* _ASSIGNED TASK_
Up to and including the line that contains "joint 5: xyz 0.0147", repeat each line of the data exactly, starting from the first.

* _DATA EXTRACTS_
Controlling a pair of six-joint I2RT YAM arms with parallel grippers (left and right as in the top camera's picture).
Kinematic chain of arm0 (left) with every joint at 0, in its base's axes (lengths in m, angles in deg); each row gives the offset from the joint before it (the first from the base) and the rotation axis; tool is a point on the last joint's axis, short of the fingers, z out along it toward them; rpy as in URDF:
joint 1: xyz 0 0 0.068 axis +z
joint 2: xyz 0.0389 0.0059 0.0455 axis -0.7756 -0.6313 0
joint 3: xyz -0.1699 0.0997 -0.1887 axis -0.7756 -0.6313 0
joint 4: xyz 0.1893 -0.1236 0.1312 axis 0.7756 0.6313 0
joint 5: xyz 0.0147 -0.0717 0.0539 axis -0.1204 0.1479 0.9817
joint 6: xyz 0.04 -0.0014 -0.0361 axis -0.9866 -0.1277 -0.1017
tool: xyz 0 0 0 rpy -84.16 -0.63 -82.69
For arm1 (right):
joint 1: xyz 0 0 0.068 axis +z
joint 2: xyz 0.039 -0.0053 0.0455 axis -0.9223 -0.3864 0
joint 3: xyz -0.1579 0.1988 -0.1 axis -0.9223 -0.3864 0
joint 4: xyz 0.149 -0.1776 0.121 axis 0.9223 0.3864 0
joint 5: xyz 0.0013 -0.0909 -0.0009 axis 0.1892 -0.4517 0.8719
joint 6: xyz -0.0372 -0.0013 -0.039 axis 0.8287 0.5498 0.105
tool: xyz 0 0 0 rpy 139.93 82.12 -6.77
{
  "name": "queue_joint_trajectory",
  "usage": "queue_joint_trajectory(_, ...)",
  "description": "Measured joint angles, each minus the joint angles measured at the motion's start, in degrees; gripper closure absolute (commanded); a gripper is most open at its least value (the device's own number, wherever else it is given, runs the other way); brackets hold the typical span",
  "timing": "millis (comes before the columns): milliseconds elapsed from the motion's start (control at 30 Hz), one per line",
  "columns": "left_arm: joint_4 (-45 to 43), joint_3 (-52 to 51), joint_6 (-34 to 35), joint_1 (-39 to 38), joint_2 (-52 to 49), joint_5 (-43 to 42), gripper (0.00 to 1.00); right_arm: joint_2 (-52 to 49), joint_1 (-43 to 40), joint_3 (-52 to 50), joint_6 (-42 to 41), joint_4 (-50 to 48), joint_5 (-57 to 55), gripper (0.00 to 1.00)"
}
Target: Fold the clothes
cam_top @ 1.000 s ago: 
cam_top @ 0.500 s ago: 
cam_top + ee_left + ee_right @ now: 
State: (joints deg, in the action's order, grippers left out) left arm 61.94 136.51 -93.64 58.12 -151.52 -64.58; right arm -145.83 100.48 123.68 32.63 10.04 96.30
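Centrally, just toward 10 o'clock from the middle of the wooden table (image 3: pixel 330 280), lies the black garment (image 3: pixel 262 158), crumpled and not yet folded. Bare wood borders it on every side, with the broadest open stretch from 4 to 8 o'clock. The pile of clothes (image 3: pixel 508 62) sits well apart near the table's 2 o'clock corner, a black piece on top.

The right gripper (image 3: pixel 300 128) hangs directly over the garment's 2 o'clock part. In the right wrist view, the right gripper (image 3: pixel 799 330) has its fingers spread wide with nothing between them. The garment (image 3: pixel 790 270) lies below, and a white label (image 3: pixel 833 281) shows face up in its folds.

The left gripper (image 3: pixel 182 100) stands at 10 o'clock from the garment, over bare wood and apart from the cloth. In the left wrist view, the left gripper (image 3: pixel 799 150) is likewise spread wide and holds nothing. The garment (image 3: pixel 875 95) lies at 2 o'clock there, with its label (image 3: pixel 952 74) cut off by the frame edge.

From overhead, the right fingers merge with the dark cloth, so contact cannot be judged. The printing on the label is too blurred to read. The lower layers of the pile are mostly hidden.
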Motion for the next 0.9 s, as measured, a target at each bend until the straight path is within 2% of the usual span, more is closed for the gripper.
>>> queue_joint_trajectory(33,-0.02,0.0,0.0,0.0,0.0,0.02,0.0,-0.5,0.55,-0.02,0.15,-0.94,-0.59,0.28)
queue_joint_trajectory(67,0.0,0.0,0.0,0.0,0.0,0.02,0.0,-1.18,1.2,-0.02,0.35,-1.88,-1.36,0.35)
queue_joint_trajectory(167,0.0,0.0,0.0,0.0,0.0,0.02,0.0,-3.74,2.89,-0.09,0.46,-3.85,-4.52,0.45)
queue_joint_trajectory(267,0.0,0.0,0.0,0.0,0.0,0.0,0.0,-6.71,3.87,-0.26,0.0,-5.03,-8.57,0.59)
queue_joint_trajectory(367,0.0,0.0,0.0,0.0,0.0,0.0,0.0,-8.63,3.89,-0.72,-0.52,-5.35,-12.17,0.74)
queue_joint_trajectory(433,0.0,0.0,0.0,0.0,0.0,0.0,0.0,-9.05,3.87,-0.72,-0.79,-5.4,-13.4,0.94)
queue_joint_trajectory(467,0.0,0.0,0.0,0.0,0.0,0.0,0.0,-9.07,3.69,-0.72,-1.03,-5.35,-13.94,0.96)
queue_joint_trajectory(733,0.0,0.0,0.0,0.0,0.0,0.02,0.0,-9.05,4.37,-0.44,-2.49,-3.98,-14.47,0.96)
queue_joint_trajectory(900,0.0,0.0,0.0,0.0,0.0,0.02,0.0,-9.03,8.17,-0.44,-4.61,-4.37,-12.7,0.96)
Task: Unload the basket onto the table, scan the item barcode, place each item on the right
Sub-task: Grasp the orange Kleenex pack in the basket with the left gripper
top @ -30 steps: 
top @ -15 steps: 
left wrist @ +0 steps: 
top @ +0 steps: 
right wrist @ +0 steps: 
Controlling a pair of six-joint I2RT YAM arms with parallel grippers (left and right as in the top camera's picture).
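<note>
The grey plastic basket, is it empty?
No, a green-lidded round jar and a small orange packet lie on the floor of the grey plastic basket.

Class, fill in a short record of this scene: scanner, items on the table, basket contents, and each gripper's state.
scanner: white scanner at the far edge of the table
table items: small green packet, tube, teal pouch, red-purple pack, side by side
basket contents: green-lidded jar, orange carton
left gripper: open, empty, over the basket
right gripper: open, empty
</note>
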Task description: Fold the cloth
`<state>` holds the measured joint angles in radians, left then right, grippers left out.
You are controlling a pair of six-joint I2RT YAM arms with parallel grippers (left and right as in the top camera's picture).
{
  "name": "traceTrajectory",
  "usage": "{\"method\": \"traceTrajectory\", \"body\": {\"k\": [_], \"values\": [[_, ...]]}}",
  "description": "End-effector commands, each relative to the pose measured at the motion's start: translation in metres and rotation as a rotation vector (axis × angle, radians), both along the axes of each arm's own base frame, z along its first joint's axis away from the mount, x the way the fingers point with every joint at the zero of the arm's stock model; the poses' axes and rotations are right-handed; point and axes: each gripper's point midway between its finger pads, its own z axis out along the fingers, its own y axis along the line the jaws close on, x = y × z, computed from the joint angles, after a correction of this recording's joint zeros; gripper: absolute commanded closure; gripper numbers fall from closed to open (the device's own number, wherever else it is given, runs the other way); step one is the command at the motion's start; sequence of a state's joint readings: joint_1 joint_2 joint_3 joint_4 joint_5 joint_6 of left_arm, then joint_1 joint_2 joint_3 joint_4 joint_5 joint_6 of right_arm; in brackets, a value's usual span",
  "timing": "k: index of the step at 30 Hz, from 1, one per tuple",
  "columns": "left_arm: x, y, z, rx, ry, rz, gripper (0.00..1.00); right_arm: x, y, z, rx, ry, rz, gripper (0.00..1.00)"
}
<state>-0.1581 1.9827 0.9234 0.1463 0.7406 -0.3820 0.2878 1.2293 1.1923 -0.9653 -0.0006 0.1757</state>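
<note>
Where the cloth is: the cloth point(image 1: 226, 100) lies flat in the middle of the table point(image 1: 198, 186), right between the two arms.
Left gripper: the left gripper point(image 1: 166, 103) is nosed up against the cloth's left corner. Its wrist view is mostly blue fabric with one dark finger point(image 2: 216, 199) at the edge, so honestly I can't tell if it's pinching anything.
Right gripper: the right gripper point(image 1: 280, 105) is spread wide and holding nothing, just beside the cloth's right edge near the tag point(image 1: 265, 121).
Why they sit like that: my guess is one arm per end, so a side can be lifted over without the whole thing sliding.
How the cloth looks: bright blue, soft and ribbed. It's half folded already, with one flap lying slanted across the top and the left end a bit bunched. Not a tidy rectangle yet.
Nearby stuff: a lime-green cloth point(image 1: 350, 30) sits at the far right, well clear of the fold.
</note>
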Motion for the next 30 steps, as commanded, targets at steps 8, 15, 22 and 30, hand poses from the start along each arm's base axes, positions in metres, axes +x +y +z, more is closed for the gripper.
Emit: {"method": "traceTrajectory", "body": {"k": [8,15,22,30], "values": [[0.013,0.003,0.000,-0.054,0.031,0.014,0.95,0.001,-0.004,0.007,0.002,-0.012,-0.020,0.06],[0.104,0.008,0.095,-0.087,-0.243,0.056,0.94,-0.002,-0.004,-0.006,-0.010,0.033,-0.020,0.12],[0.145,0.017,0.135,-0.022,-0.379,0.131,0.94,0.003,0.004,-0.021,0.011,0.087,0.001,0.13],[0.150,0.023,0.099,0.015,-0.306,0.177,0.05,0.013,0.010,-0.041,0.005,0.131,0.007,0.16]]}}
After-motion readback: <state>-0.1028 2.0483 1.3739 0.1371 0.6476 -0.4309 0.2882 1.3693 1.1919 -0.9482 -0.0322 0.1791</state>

* _ANSWER SECTION_
Controlling a pair of six-joint I2RT YAM arms with parallel grippers (left and right as in the top camera's picture).
Kinematic chain of arm0 (left) with every joint at 0, in its base's axes (lengths in m, angles in deg); each row gives the offset from the joint before it (the first from the base) and the rotation axis; tool is a point on the last joint's axis, short of the fingers, z out along it toward them; rpy as in URDF:
joint 1: xyz 0 0 0.068 axis +z
joint 2: xyz 0.0389 0.0059 0.0455 axis -0.7756 -0.6313 0
joint 3: xyz -0.1699 0.0997 -0.1887 axis -0.7756 -0.6313 0
joint 4: xyz 0.1893 -0.1236 0.1312 axis 0.7756 0.6313 0
joint 5: xyz 0.0147 -0.0717 0.0539 axis -0.1204 0.1479 0.9817

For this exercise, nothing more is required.